On Tuesday, Mr. Goldman, a former chairman of the state Democratic Party, filed a complaint in U.S. District Court in Richmond arguing that the court should order another
election to be held in November 2022 after the state redistricts. Because of a U.S. Census Bureau delay in releasing population changes from the 10-year Census in 2020, the state is moving ahead this November with House of Delegates elections using the current districts.
A new redistricting commission is working to recommend a revision of House districts for General Assembly approval in the 2022 session that starts in January.
The state plans to allow delegates elected in November to serve their traditional two-year terms and implement the new districts for the 2023 elections.
However, Mr.

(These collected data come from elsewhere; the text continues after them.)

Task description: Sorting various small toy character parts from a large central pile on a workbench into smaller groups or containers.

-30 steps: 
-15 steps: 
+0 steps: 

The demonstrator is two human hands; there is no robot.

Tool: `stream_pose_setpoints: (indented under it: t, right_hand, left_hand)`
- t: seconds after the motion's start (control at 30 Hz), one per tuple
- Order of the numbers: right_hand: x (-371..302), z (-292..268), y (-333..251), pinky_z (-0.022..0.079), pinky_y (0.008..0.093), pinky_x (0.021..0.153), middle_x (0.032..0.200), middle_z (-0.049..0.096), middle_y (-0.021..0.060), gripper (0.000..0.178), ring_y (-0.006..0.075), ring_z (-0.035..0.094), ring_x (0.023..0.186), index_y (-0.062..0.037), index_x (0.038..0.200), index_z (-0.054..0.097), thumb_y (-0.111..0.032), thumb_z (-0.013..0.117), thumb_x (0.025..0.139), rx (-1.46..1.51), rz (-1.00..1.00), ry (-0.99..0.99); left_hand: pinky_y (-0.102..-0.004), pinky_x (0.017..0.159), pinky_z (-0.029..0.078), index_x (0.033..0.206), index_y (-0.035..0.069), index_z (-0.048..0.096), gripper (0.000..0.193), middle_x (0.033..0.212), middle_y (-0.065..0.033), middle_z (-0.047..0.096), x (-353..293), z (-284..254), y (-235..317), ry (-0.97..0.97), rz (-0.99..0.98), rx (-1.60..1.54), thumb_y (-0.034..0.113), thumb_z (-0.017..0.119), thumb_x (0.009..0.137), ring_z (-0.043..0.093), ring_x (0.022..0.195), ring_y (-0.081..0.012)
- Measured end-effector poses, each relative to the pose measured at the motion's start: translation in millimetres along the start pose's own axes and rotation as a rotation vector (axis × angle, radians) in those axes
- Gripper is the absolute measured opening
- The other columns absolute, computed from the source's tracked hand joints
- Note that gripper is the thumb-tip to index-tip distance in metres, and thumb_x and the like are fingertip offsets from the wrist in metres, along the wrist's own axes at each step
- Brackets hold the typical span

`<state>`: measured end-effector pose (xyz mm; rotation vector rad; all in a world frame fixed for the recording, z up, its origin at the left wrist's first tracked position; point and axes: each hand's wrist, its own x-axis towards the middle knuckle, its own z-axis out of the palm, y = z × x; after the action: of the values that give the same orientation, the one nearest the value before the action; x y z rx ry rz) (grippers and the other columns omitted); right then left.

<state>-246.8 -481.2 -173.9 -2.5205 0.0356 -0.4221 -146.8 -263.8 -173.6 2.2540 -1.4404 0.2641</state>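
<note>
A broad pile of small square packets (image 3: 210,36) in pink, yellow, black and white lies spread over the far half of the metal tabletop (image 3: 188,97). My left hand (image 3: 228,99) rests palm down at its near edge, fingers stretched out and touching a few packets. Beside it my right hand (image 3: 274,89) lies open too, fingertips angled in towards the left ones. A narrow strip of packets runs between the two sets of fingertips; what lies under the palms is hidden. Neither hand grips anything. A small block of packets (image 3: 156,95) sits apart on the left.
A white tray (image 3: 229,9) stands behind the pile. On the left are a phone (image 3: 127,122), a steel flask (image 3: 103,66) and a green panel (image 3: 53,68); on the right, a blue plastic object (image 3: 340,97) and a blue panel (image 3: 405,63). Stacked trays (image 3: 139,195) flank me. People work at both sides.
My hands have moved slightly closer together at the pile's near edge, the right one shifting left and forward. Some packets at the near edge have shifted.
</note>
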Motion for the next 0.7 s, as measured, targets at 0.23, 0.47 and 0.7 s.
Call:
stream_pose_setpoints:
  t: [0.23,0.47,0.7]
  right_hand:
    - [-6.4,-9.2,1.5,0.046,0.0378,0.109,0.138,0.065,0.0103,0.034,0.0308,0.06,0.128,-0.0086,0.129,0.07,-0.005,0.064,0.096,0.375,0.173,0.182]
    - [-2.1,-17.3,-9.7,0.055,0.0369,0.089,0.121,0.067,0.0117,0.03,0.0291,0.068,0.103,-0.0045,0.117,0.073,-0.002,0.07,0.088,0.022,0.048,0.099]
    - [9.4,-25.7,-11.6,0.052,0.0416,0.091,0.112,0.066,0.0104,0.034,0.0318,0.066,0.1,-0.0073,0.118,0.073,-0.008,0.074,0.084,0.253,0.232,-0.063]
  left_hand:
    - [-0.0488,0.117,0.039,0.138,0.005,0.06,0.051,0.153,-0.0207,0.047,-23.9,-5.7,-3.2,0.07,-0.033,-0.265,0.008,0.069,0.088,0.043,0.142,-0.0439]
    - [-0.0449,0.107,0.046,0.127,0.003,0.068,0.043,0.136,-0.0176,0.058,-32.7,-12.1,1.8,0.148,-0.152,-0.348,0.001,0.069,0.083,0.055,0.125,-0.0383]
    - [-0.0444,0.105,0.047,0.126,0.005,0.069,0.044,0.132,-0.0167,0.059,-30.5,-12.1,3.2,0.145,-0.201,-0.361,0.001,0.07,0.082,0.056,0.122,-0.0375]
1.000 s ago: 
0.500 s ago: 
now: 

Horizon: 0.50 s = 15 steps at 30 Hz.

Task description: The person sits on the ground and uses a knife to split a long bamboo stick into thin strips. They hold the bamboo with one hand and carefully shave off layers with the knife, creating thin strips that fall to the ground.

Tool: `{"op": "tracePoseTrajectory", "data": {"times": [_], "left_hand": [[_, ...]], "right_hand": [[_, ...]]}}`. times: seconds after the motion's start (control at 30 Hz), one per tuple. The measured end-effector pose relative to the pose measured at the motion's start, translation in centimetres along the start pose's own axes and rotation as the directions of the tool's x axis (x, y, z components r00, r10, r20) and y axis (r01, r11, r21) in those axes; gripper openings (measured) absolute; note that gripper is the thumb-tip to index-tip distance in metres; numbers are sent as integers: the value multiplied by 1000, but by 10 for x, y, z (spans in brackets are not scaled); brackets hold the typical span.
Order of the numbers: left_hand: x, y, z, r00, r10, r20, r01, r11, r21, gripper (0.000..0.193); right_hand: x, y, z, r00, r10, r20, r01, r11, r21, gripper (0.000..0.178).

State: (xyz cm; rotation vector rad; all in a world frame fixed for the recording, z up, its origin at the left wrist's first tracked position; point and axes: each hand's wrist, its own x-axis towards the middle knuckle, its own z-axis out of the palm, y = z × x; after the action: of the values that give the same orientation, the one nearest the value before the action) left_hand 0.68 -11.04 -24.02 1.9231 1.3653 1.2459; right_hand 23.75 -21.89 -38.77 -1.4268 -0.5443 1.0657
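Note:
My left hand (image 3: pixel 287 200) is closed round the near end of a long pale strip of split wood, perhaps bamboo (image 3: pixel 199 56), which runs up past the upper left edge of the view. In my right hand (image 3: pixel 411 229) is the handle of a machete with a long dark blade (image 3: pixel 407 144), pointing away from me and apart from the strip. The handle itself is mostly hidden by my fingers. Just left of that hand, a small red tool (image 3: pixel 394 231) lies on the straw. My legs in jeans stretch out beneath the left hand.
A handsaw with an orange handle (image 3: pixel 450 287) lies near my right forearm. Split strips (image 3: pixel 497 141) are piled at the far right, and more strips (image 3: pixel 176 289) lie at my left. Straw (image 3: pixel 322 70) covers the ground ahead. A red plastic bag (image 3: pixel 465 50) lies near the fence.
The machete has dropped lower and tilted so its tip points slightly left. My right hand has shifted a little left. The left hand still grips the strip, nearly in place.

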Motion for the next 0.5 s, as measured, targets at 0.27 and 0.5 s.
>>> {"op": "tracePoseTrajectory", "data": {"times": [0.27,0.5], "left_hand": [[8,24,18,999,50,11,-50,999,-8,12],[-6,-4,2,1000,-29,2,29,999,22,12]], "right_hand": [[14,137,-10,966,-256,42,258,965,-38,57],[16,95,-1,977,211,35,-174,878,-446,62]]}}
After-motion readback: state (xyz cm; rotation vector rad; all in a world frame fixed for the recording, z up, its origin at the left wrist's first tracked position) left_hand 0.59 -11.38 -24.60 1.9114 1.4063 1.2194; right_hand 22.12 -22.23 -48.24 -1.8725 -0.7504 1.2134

Goldman claims that is wrong. In his filing, he cited the federal case of Cosner v. Dalton that stemmed from a 1981 problem Virginia had with redistricting that resulted in House elections for three years straight.
The court allowed the 1981 House election using the old districts due to time constraints, but ordered new House elections in 1982 when constitutionally revamped districts were to be in place. As result, the delegates also had to run again in 1983.
Mr. Goldman, who stated in the suit that he plans to run in the revamped 68th House District that now includes parts of Richmond, Henrico and Chesterfield and represented by Democratic Delegate Dawn Adams, noted that his case boils down to whether “Cosner v. Dalton remains good law in Virginia.”